Sementara itu, laba tahun berjalan Adaro yang dapat diatribusikan kepada pemilik entitas induk pada 2020 mencapai US$146,93 juta. Nilai laba bersih itu anjlok 63,65 persen (yoy) dibandingkan laba bersih 2019 sejumlah US$404,19 juta. Sementara itu, laba inti Adaro mencapai US$405 juta, atau turun 36 persen secara tahunan akibat penurunan profitabilitas.
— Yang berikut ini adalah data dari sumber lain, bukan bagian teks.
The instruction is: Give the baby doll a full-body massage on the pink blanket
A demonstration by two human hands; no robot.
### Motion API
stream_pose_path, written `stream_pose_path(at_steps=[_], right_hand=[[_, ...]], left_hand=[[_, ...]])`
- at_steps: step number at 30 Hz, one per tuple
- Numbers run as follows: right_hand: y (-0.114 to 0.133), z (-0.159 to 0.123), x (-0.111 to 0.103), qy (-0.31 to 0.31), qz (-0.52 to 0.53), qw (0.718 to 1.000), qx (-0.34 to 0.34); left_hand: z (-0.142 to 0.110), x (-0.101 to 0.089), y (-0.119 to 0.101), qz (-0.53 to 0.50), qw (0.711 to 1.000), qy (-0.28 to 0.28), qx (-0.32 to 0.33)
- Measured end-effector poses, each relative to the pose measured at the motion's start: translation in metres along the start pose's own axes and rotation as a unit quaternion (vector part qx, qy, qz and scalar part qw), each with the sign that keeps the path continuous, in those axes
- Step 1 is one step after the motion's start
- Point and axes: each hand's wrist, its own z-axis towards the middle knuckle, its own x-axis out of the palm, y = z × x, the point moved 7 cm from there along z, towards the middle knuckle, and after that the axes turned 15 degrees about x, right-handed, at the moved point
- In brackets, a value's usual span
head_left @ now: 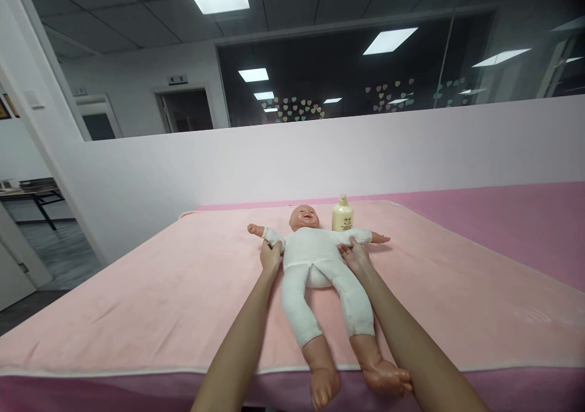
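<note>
A baby doll (pixel 315 247) with a white cloth body lies on its back, arms spread out to both sides and bare feet toward me. My left hand (pixel 271 256) is closed on the doll's upper arm on the left side, its thumb near the top. On the other side, my right hand (pixel 356 257) holds the doll's other arm, thumb on the sleeve and fingers curled below it. Beside the doll's head stands a pale yellow pump bottle (pixel 342 216), partly hidden by the doll's arm.
A pink towel (pixel 183 302) with a white edge covers the table under the doll. The doll's feet reach past its near edge. Behind runs a white half wall (pixel 274 162) with glass above. At the far left, a doorway shows a black-legged table (pixel 36 195).
</note>
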Motion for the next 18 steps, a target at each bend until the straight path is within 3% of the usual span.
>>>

Laba inti dihitung dengan tidak memasukkan komponen akuntansi nonoperasional setelah pajak.

“Meskipun harus menghadapi banyak tantangan, mulai dari pandemi COVID-19 hingga cuaca yang tidak mendukung, kami mampu memenuhi panduan produksi batubara dan EBITDA operasional yang telah direvisi,” kata Presiden Direktur dan Chief Executive Officer (CEO) Adaro Energy Garibaldi Thohir, dalam keterangan resmi, Kamis (4/3).

Garibaldi mengatakan Adaro tetap fokus meningkatkan keunggulan operasional, pengendalian biaya, dan efisiensi, serta melanjutkan eksekusi terhadap strategi demi kelangsungan bisnis.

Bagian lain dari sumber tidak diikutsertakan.